Problem details >>
Within the data below, find the string "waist" and return each line where it occurs.

*** Opening of Available data ***

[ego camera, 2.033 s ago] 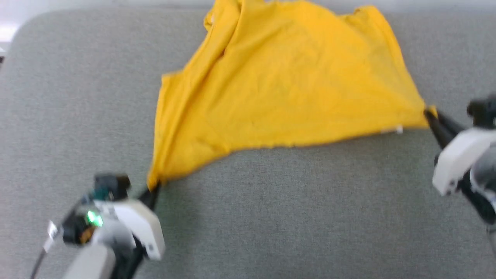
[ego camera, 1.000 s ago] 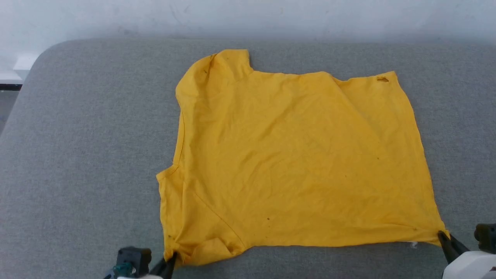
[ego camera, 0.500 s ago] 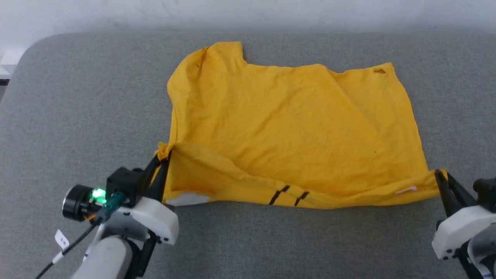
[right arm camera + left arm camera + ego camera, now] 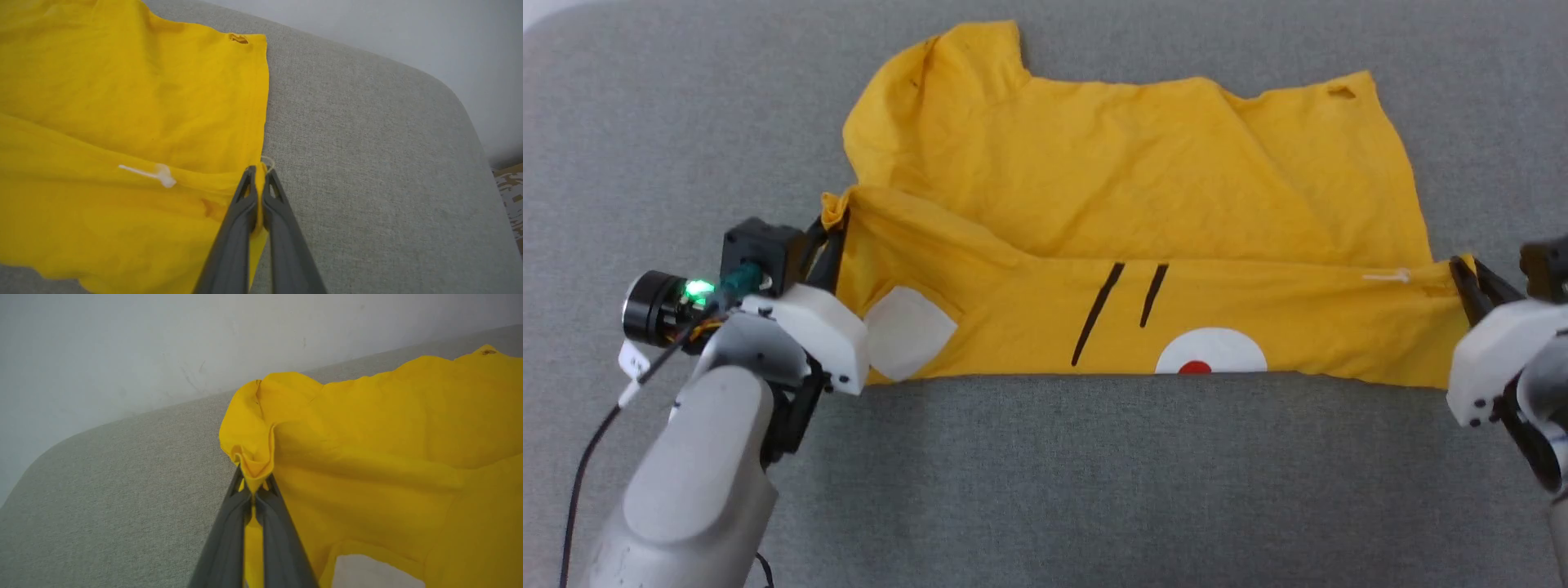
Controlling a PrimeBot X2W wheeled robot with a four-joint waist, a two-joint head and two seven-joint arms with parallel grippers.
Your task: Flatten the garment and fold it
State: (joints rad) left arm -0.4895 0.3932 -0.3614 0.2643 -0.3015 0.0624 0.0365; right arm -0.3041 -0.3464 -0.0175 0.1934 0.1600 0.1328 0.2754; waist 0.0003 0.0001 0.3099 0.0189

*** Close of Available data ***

Solution >>
Controlling a PrimeBot X2W wheeled robot with a four-joint waist, a two-joint head and two seven-joint arms with parallel grippers.
State: (joints rad) left arm -0.4895 0.3932 -0.3614 0.2643 -0.3015 0.0624 0.0365; right arm -0.3041 -0.3464 -0.0175 0.1934 0.1600 0.1328 0.2754; waist 0.0003 0.0001 0.3099 0.0189

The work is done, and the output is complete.